Se avete intenzione di fare figli a un’età non più verde, mettete in conto che vi troverete sulla soglia della pensione ad aspettare in auto, e di notte, che il pargolo finisca di ballare. È quello che sta succedendo a molti padri e madri che, in virtù della recente riapertura delle discoteche, hanno ricominciato, o cominciato, quella pratica di autista attendista che ognuno affronta con spirito, abbigliamento e atteggiamento variabile.
Gli scambi di esperienze scorrono sui social e sono tutte un programma. Scrive Massimo Rebotti, che a far tardi è abituato perché lavora al Corriere della sera: «Scene d’amore implicite il sabato notte. Padri che dormono dentro abitacoli di auto in seconda fila, in attesa di figlie “ancora cinque minuti” dentro alle discoteche».
Il sasso è lanciato. Da lì affiorano racconti di suoi consimili che gettano luce sull’amore genitoriale contemporaneo, con annessi spirito di sacrificio e autoironia. Tutti sappiamo che quegli «ancora cinque minuti» nella migliore delle ipotesi diventeranno venti, o trenta, roba che alle tre del mattino può fare una certa differenza, soprattutto se, come capita a chi abita lontano dai luoghi della festa, ha dovuto fare trenta chilometri per andare e ne farà altrettanti per tornare.

Per evitare questo andirivieni, alcuni si portano avanti e stazionano nel parcheggio, per alcune ore, con thermos e coperte e poter così dormire al caldo, nell’abitacolo, anche perché molti di questi locali sono spesso in mezzo a lande desolate, e se non lo sono, a quell’ora è tutto chiuso e, insomma, bisognerebbe che qualcuno cominciasse a pensare di mettere a disposizione di questi professionisti del bivacco genitoriale una stanza, qualche genere di conforto, alcune chaise longue.
Poiché la fantasia è una dote nazionale, e l’abitudine rende attrezzati, c’è chi va lì con il pigiama sotto il cappotto (così è già pronto per il rientro), reclina lo schienale e lì riesce a dormire scatenando profonde invidie nei vicini di auto meno allenati. La cosa apre dibattiti sull’abbigliamento, soprattutto dei padri in attesa, consapevoli di rappresentare «un disastro estetico di grandi proporzioni».
Variegati poi sono gli atteggiamenti.

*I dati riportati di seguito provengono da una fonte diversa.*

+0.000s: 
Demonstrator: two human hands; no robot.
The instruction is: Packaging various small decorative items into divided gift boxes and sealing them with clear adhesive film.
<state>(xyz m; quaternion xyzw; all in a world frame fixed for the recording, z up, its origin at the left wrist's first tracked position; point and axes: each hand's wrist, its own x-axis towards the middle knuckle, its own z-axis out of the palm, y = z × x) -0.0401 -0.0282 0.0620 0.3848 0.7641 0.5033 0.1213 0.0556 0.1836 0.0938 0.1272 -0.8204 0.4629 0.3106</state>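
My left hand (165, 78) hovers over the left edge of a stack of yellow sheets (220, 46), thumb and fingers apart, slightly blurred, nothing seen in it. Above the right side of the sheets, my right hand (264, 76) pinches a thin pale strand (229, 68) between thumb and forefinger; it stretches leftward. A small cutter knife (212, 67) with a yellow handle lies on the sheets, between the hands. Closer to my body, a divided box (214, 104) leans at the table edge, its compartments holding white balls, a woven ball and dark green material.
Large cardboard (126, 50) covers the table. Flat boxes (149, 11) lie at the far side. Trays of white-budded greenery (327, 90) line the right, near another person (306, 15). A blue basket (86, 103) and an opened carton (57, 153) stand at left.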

C’è chi rimpiange quelle notti scomode perché vuol dire che i figli sono cresciuti, e neanche tu sei più tanto giovane, e chi dice, con un certo sprezzo per il sentimentalismo, «se hanno l’età per andare sanno anche tornare», cosa che fa alzare qualche sopracciglio, e rispondere, «certo, tornare da sole alle due o tre di notte…qualsiasi genitore dormirebbe sonni tranquilli», mentre altri commentano «i miei amici andavano a prendere pure i figli maschi adolescenti».

Io una roba così non l’ho mai fatta, un po’ perché vivendo a Milano era facile dire: «Ti dò i soldi per un taxi», un po’ perché non possedevo l’auto, e quindi c’era poco da scegliere. Ma non erano notti in cui ringiovanivi. C’era sempre in sottofondo quel timore che se ne va solo quando senti girare la chiave di casa, o lo sforzo di non pensare al telefono, che può annunciare di tutto, e quindi fai di tutto per evitarlo. Sai anche che prima o poi devi lasciarli andare, se vuoi che diventino adulti, e che con le tue paure devi imparare a convivere, perché tu sei tu e loro sono loro, e va bene così. Comunque, la medaglia d’oro per l’abnegazione, e l’ingiustizia ricevuta, va a quel padre che accompagnò il figlio quindicenne e la sua band dalla Valle D’Aosta a Roma, a gratis, e non lo invitarono neppure al concerto perché il compenso previsto era solo la cena per il gruppo. Un gestore davvero simpatico e altruista, quello lì.